Трава! Хватаю её и начинаю есть, колючие стебельки расцарапывают рот до крови. Всё равно нет ничего вкуснее этой засохшей, жёсткой травы, а дальше она — вода! Знаю, увидь кто-то сейчас тот ручей — скривился бы от омерзения: мутная зелёная густая тина, дурно пахнущая влага! С каким наслаждением я тянул её в пересохшее горло, бросал на лицо, невзирая на грязь, растирал по шуршавшей, точно пергамент, коже. Я лежал, не в силах отойти от ручья, как безумный, хохотал и рыдал, и никто не мог бы заставить вернуться, если бы не тот подзабытый шлем. Такой простой, солдатский, оброненный здесь кем-то неизвестным до нас, его находка навела на спасительную мысль и, наполнив, его до краёв, двинулся к тебе. Я очень боялся, как бы зной не высушил драгоценную воду, потому весь путь закрывал шлем куском хитона, я очень боялся упасть от слабости и пролить, не дойти, но боги милостивы, я донёс. Перешагивая через умиравших от жажды людей, дотащил до тебя тот шлем, тайком протянул, закрывая рукой от мучительных взглядов умирающих.
— Вода в двух сотнях шагов.
Ты принял шлем и долго смотрел, как плещется влага в его недрах, сразу несколько воинов поползли к ногам, понимая, что царь держит в руках спасение. Я закричал.

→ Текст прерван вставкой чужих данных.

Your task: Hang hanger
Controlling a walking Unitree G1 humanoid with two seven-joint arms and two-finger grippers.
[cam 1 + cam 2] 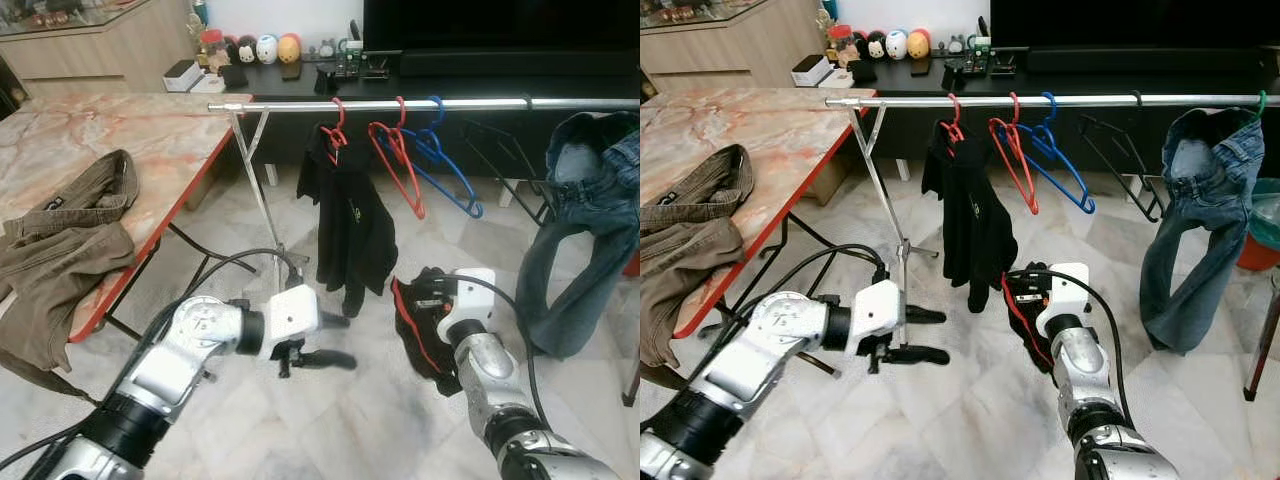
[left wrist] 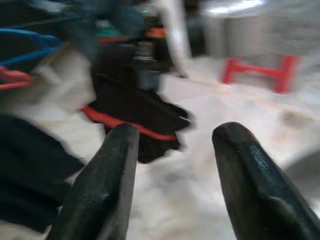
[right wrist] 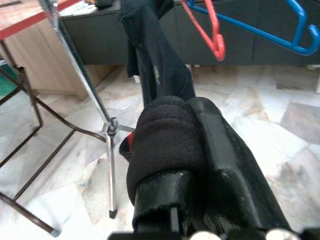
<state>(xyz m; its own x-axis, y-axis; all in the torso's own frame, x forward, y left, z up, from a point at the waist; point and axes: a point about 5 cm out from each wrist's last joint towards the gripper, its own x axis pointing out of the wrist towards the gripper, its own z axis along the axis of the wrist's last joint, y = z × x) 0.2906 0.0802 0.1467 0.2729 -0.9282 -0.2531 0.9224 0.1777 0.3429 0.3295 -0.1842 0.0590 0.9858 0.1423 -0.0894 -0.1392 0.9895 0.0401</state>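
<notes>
- Right gripper (image 1: 420,300) sits low over the marble floor (image 1: 380,400), below the clothes rail (image 1: 400,104), its fingers closed on a black garment (image 1: 415,335) with a red hanger (image 1: 402,312) running through it.
- In the right wrist view the black cloth is bunched tight around the fingers (image 3: 220,150).
- Left gripper (image 1: 325,340) hangs just left of that bundle, pointing toward it, not touching; its two fingers (image 2: 105,185) stand well apart with nothing between them.
- Up on the rail: a black shirt (image 1: 345,220) on a red hook, then an empty red hanger (image 1: 398,165), an empty blue hanger (image 1: 445,170), and a black wire hanger (image 1: 1120,165) farther right.
- Blue jeans (image 1: 580,220) drape over the rail's right end.
- Brown trousers (image 1: 60,250) lie on the marble-topped table (image 1: 130,130) to the left.
</notes>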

— Прочь, вода только для Александра!
И ты вылил её!
Я едва не рехнулся, когда ты просто вылил принесённую мною воду в песок, наверное, это был единственный раз, когда я реально захотел тебя убить. Благодари богов, что твой филэ не смог тогда удержать меч, иначе мы бы лишились царя в той пустыне.
Сколько нас вышло к оазису? Сложно сказать. Пески забрали три четверти твоих людей, немало забрала и вода. Дорвавшись до источника, не хуже меня, люди не могли уже покинуть его: они пили и пили, их животы раздувались до невероятных размеров, и тогда их начинало рвать. Зеленью, грязью. Они умирали, там, на берегу того ручья, но умирали счастливые.

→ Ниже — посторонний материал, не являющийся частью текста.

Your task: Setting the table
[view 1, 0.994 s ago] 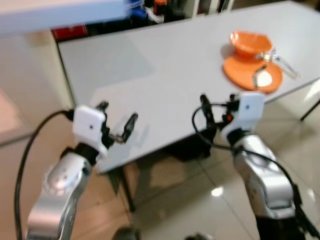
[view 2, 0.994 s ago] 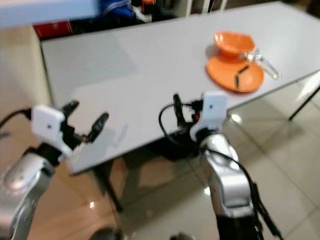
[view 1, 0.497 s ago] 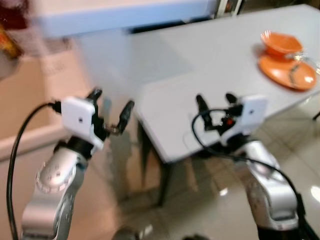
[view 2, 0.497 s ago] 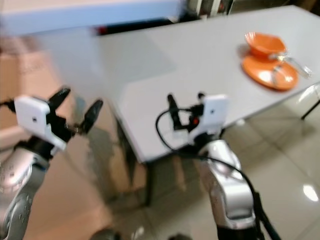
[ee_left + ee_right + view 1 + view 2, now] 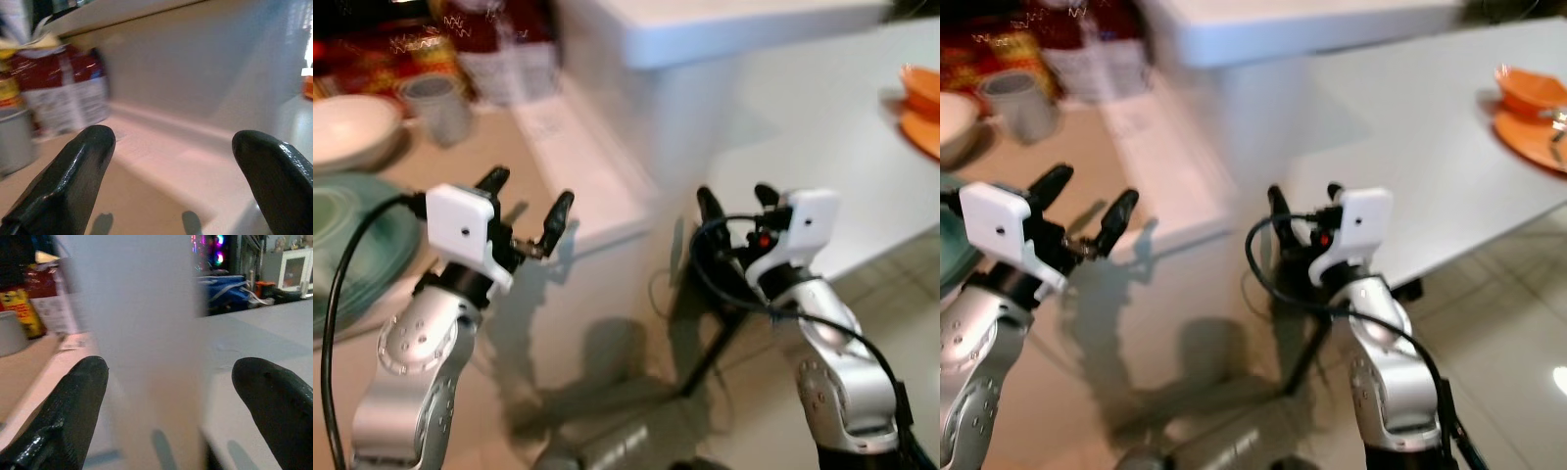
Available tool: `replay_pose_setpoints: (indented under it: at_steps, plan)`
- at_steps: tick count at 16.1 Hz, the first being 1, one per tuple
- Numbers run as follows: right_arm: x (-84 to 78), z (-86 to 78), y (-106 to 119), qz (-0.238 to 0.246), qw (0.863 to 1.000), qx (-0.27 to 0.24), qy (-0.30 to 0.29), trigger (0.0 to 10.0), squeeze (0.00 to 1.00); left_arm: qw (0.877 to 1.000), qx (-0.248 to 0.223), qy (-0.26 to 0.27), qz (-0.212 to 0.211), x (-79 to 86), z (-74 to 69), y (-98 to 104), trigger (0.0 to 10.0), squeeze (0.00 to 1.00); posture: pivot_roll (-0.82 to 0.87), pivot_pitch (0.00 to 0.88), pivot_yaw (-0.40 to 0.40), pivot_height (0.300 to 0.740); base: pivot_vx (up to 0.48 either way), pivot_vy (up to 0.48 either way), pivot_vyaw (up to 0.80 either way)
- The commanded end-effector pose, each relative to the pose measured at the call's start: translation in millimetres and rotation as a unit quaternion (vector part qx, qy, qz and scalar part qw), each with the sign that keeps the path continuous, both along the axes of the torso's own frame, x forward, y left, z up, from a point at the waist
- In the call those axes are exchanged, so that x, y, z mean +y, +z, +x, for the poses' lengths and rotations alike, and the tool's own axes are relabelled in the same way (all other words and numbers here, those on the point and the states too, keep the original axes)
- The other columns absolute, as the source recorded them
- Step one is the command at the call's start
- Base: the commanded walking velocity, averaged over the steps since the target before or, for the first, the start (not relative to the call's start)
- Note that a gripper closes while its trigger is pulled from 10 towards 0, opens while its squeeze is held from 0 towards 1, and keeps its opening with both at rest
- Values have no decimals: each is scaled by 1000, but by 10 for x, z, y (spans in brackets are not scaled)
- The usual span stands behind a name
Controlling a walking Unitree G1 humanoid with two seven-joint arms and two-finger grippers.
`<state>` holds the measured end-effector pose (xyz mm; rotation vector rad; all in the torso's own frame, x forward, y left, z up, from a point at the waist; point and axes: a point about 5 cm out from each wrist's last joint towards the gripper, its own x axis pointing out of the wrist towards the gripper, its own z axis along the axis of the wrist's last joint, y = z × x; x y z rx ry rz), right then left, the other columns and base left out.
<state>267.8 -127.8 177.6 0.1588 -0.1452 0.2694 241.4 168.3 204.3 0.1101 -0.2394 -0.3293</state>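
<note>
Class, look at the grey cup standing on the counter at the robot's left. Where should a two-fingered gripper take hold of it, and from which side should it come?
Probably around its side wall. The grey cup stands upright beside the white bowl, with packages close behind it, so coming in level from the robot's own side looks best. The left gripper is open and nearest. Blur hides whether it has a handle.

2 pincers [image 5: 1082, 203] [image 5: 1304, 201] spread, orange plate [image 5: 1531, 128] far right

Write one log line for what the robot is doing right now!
left gripper: open, empty, over counter | right gripper: open, empty | orange dishes: on table | view: blurred
</note>
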Motion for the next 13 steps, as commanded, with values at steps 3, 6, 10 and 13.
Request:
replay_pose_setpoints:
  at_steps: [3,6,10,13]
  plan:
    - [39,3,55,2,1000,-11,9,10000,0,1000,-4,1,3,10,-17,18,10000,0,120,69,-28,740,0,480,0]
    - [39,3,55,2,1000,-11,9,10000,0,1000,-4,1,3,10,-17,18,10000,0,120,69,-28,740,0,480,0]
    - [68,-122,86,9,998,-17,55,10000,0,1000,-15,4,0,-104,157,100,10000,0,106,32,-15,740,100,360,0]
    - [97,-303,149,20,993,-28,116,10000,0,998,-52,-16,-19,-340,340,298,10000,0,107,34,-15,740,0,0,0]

Шестьдесят дней, шесть декад длился переход, из земли оритов до Пуры, столицы Гедрозии, жалкие остатки некогда могущественной армии выползли на равнины. Храбрые воины, уцелевшие в стольких битвах от мечей и копий, на стольких приступах от стрел врага, умерли в ужасной пустыне от мучений, голода и жажды, от солнечного зноя, от ослепляющей песчаной пыли, от утомительности пути по песку, от ночной стужи.
Жалкий конец, Пиррова победа!
Подкрепленные едой, приносимой местными жителями, мы приходили в себя долгие восемь дней. Ты распорядился, чтобы к нам свезли все припасы, которые только можно найти, и знаешь, хотя я и вкушал нежное мясо куропаток, которых очень любил, все восемь дней у меня на зубах продолжал скрипеть песок того спасительного, первого ручья.

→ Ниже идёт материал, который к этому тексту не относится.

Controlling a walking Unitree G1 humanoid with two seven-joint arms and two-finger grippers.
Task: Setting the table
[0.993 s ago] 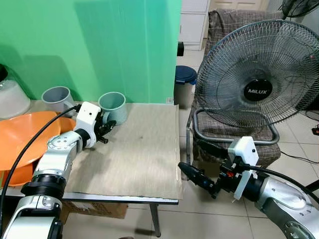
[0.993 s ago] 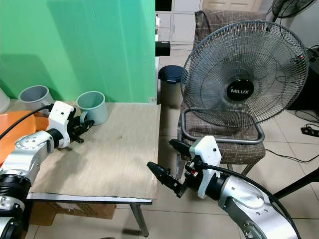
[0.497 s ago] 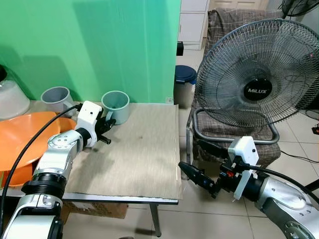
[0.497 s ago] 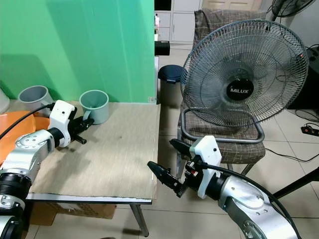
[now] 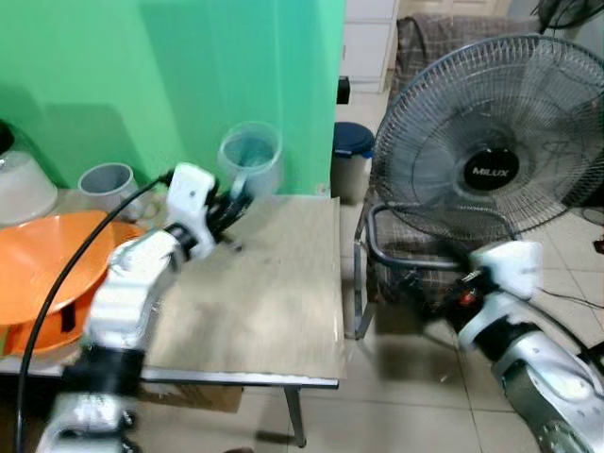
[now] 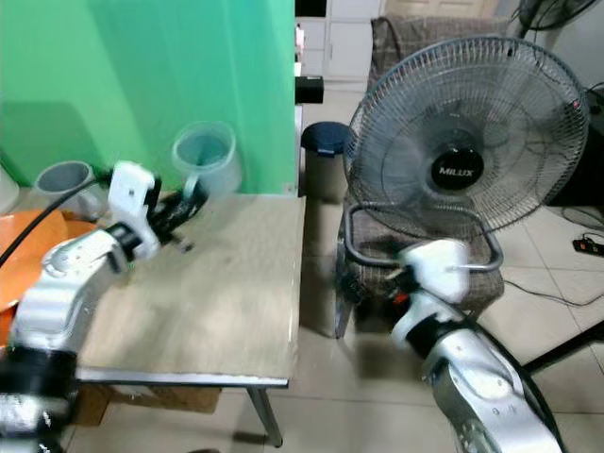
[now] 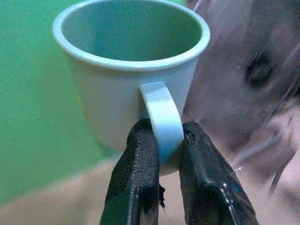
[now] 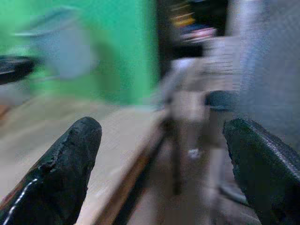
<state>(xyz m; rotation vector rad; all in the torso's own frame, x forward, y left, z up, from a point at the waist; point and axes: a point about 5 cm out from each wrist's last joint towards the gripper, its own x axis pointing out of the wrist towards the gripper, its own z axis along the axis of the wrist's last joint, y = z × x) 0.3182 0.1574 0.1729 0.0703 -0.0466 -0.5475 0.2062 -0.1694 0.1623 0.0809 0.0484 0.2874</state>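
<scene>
Carrying a pale grey-green cup [image 5: 249,156] aloft at about 11 o'clock over the surface [image 5: 269,302], handle pinched in the left pincer [image 7: 161,154], clenched on it. Best kept upright and level, slowed before lowering onto a bare patch of mat, released only once the base sits flat. Orange basin [image 5: 38,274] and second grey cup [image 5: 107,184] at 9 to 10 o'clock. Green wall behind. Right pincer [image 8: 164,173] spread wide off the surface edge at 4 o'clock. Standing fan [image 5: 491,151] at 2 o'clock
</scene>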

В Пуре мы соединились с войсками Кратера. Гордец сумел сохранить даже слонов, и неудивительно, ведь он шёл плодороднейшей равниной, полной в ту пору съестным изобилием. Ждали Неарха, каждый день, выходя на берег, ты высматривал паруса кораблей, отправленных в обход побережья. Иногда я сопровождал царя, словно немой, стоял рядом, закутанный в плащ. Всего шестьдесят дней продолжался наш странный сон, в котором мне почудилось, что вернулись прежние отношения, и ты снова только мой возлюбленный. Найдя в твоих покоях Поликсену, жаркую пьяную гетеру в недвусмысленной позе, только тихонько прикрыл дверь. Ты не искал себе оправданий, не пытался беречь меня, ты больше не скрывал измен. Исчезло всё, о чем мы шептали друг другу на раскалённом песке, мы вернулись к началу и потому, увидев в один из вечеров мачты подходящих кораблей, ты бросился навстречу Неарху так, словно он был для тебя самым желанным человеком на свете. Я остался стоять, кутаясь в роскошную алую мантию. Всё ложь! Вспоминая, как тащил тебя к спасительному ручью, волоком, хватая, то за руку, то пихая в спину, едва ли не катил обмякшего от голода и жажды к воде, чувствовал страшную горечь в сердце. И всё же… попади я снова в тот день всеобщего отчаянья, поступил бы так же. Почему? Именно этот вопрос и не давал покоя, я силился понять, наблюдая, как соскочивший с носа флагмана, Неарх бредёт по пояс в воде, как протягивает руки, повисает на шее, как ты целуешь его в щеку, хлопаешь по спине, как вы о чём-то оживлённо горлопаните.